One day you may hear Pryor say he was defamed by Goodell’s ruling, which also affected his earning potential and overall confidence in himself. The kind of rhetoric you often hear in lawsuits throughout the planet. If he ever is deemed to have a case, Pryor could sue for many more millions of dollars than any player in the history of the NFL has ever made.
It could also teach Goodell and the NFL to stay within their boundaries. While a powerful league, they are supposed to represent professional football while colleges represent amateurs in all sports they play.
Goodell has now firmly placed himself in the cellar of the worst commissioner in NFL history, probably even surpassing Joe Carr.

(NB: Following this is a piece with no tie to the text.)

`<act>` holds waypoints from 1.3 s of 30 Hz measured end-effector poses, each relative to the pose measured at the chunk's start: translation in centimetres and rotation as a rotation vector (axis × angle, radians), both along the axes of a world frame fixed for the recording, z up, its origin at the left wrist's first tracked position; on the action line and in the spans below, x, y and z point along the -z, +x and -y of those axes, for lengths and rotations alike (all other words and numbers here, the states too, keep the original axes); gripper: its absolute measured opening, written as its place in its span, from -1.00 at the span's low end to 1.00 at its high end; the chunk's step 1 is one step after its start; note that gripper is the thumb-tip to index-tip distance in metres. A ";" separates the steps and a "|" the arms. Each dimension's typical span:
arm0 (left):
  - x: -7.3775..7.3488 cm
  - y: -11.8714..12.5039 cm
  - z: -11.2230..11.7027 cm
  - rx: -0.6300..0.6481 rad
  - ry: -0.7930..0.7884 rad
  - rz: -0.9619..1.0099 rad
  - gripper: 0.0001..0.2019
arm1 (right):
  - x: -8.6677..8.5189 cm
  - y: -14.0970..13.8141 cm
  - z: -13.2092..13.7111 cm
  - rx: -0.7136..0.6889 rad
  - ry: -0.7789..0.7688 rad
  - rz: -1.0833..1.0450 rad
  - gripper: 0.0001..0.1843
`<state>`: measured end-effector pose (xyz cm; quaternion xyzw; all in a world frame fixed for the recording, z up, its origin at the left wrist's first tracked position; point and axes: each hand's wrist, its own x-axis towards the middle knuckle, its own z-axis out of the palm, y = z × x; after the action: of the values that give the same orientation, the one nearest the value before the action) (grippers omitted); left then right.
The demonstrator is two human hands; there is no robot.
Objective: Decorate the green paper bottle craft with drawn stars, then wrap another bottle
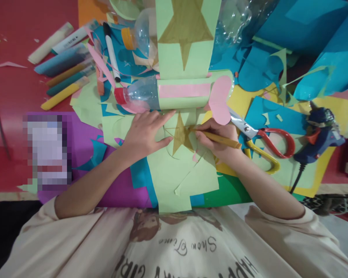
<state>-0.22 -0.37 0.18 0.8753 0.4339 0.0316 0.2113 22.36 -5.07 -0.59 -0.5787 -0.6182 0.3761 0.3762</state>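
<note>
A small star (179, 136) coloured golden brown lies on a light green paper (188, 181) in front of me. My right hand (219, 135) is closed around a golden-brown marker (226, 140), whose tip meets the star's right side. Flat on the paper to the star's left rests my left hand (145, 131), thumb and forefinger spread apart. Just beyond the hands is a clear plastic bottle (140, 94) on its side, with a red cap and a green and pink paper wrap. A pink paper heart-like shape (220, 100) partly covers the bottle's right end.
Red- and yellow-handled scissors (246, 129) and a blue glue gun (320, 137) lie at right. Several markers (65, 73) are at the upper left, above a blurred phone (49, 152). A larger star (185, 25) on green paper lies beyond the bottle, among blue paper scraps (258, 65).
</note>
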 end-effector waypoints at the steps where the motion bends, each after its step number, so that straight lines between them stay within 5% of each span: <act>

Carr was the second ever president of the NFL from 1921 to 1939, replacing Hall of Famer and Olympic hero Jim Thorpe, and had his own issues between amateurs and professionals.
While Carr was known for acting swiftly on teams using college players then, mainly because the college game was perceived as superior to the National Football League in that era, he is forever linked to one bad decision.
The Pottsville Maroons joined the NFL in 1925 and proceeded to win the NFL title. They then took on Notre Dame University in an exhibition game, because the Fighting Irish featured the “Four Horsemen”. The purpose of the game was to bring credibility to the NFL.
After the Maroons told Carr of their intentions to play the game, discrepancies soon arose. Pottsville claimed they had Carr’s blessing, while Carr said he gave the team three separate warnings not to play the game.
Pottsville won the game, which helped boost the popularity of the league. Carr, however, took away the Maroons NFL title and gave it to the Chicago Cardinals, a franchise that still proudly holds onto that trophy today. The Maroons folded in 1929.
Now Goodell’s decision has replaced Carr’s error in the scale of epic buffoonery of poor choices in NFL history. It comes as no shock to anyone who has followed the career of the son of a former United States Senator whose contacts with the league gave his kid a job in 1982.
While the NFL career of Terrelle Pryor might not amount to much on the gridiron, he could have a long lasting impact on the league itself. An impact brought on by the bloated ego of Roger Goodell.